Reputation: 4686
I am trying to set up an mlr
classification task where 75% of the data is to be used for training, and this 75% will be resampled by repeated cross validation.
My setup of the task is as follows
pred.Bin.Task <- makeClassifTask(id="CountyCrime", data=df, target="count.bins")
preProc.Task <- normalizeFeatures(pred.Bin.Task, method="range")
rdesc <- makeResampleDesc("RepCV", reps=3, folds=5)
inTraining <- caret::createDataPartition(df$count.bins, p = .75, list = FALSE)
But I couldn't get the resampling to work. When I do lda.train <- resample("classif.lda", preProc.Task, rdesc, subset=inTraining)
I get the error
Error in setHyperPars2.Learner(learner, insert(par.vals, args)) :
classif.lda: Setting parameter subset without available description object!
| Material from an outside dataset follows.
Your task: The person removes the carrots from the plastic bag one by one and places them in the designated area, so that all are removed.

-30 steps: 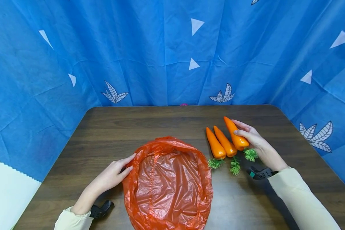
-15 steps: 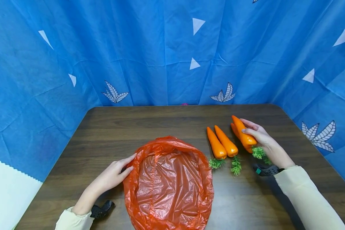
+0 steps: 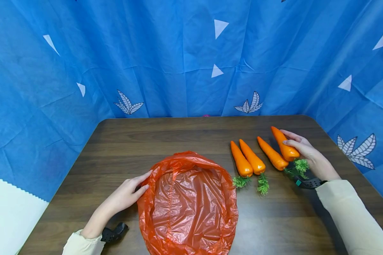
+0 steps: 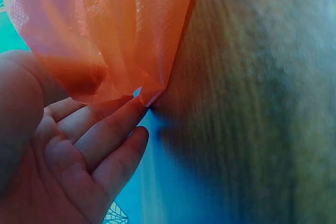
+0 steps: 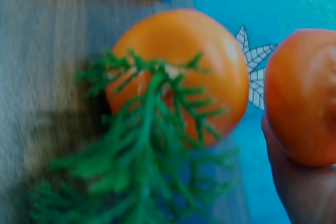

You can switch off this check by using configureMlr!
Training without subsetting (i.e. lda.train <- resample("classif.lda", preProc.Task, rdesc)
) works.
I'd rather have the whole data rather than just the training data in the Task, so that when I do prediction with the holdout data I don't need to pre-process and resubmit new data. Any suggestions on how I can get the subsetting right?
Upvotes: 1
Views: 527
Reputation: 109242
The cause of the error is that the resample
function doesn't have a subset
argument, so it's passed through to the learner, which does not have such an argument either.
mlr
's resample descriptions don't allow you to keep data completely separate (i.e. not use it at all during training) as you're trying to do. However, you can use the subsetTask
function to partition the data without having to preprocess again:
preproc.task.train = subsetTask(preproc.task, inTraining)
resample("classif.lda", preproc.task.train, rdesc)
Upvotes: 3